As accounting and especially cost accounting are one of my pet peeves I have been considering for a while to object to some of the arguments there, but unfortunately for posterity :-) I am going to skip. However I was just catching up with the posts of a TDS nutter who is mainly a leftoid philosopher who happens to claim to be marxist, and some of his posts are somewhat interesting, for example:

https://robertpaulwolff.blogspot.com/2023/10/work-for-next-generation.html
«In my paper “The Future of Socialism” I presented a little hypothetical example designed to demonstrate that in the modern Corporation it is impossible, according to the canons of cost accounting, to allocate unambiguously the costs of the Corporation to the several divisions producing different commodities. The implication of this fact, I argued, is that decision-making within the Corporation has become, in its logical structure, increasingly like the political decision-making engaged in by government representatives and can no longer be portrayed simply as determined by market forces. My point was, rather simple mindedly, that something akin to socialism was developing within the womb of capitalism.»
«I had identified for the very first time a fundamental problem in Marx’s account of capitalism – the fact that all of the propositions he asserted about labor value could be demonstrated for corn value, iron value, or wool value. John Roemer, the most mathematically sophisticated Marxist in America, pointed out in a comment to the Journal that Josep Vegara, a Professor of Economics at Barcelona, had published essentially the same theorem in 1979 in a book entitled economía política y modelos multisectoriales.»
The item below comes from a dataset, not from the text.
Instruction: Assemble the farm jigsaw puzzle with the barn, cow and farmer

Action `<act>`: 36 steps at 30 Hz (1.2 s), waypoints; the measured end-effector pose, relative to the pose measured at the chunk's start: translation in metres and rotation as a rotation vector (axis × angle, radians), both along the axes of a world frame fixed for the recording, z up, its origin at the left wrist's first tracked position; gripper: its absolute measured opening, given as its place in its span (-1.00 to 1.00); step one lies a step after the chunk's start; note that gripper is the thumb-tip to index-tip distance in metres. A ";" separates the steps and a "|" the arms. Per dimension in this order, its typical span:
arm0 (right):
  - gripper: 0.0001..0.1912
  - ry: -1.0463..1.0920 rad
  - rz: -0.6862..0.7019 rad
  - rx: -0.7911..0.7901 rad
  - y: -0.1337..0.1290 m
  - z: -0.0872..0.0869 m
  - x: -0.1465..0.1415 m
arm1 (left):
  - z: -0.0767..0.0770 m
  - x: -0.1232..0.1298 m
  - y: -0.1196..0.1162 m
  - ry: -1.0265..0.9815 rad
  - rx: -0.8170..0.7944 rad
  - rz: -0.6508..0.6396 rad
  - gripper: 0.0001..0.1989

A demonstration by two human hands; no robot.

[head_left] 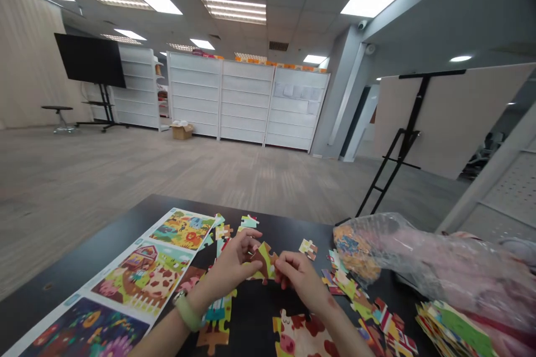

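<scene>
Over the black table (100, 268), my left hand (232, 265) and my right hand (299, 279) pinch a green and brown jigsaw piece (263, 261) between their fingers. Part of it is hidden by my fingers. A green band circles my left wrist (187, 311). Below my hands lies a partly joined cow puzzle section (301, 337). More joined pieces (215, 318) sit under my left forearm. A printed sheet of puzzle pictures (146, 273) lies to the left, and loose pieces (341, 284) are scattered to the right.
A clear plastic bag (402, 256) holding puzzle pieces lies at the table's right, beside a stack of puzzle cards (452, 329). Past the table's far edge are a carpeted floor, a black easel stand (397, 150), and white shelving units (247, 100).
</scene>
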State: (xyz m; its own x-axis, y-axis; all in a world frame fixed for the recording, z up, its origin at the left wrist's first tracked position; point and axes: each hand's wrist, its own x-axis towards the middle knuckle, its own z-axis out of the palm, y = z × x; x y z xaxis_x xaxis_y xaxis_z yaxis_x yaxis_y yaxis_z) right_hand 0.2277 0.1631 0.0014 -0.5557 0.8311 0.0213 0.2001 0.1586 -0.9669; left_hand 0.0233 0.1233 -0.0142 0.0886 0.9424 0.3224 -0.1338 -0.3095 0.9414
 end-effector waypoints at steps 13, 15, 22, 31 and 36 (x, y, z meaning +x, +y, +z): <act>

https://robertpaulwolff.blogspot.com/2023/10/work-for-next-generation.html
«In my paper “The Future of Socialism” I presented a little hypothetical example designed to demonstrate that in the modern Corporation it is impossible, according to the canons of cost accounting, to allocate unambiguously the costs of the Corporation to the several divisions producing different commodities. The implication of this fact, I argued, is that decision-making within the Corporation has become, in its logical structure, increasingly like the political decision-making engaged in by government representatives and can no longer be portrayed simply as determined by market forces.»

He rather spoils the argument by continuing:

«My point was, rather simple mindedly, that something akin to socialism was developing within the womb of capitalism.»

Having written earlier:

«In the world of Karl Marx, capital mostly took the form of companies privately owned, companies that were in many cases managed by the individuals who owned them. It was relatively easy to see that the world was divided into landowners, entrepreneurs, capitalists, and workers. [...] As Berle and Means argued in their classic 1932 work The Modern Corporation and Private Property, ownership of private corporations in America has been substantially divorced from control and management of those corporations.»

I find strange that a marxist seems not to realize that the bearded guy himself had mentioned several times the rise of joint stock companies, socialized capitalism, and the incipient movement to management-controller companies, and had based on that his argument for the transition to social capitalism first and communal capitalism later.

Blissex said...

«Alessandro Roncaglia contrasts theories of crises in which tendencies exist in competitive markets towards equilibrium and in which such tendencies need not exist»

That would not be so new or notable as written. But given how difficult it is to get "sponsored" Economists to talk "dynamics" instead of "statics" or "comparative statics" perhaps it is a small mercy.
So I have also considered commenting on some points which to me look questionable, but I will probably spare this blog yet another comment.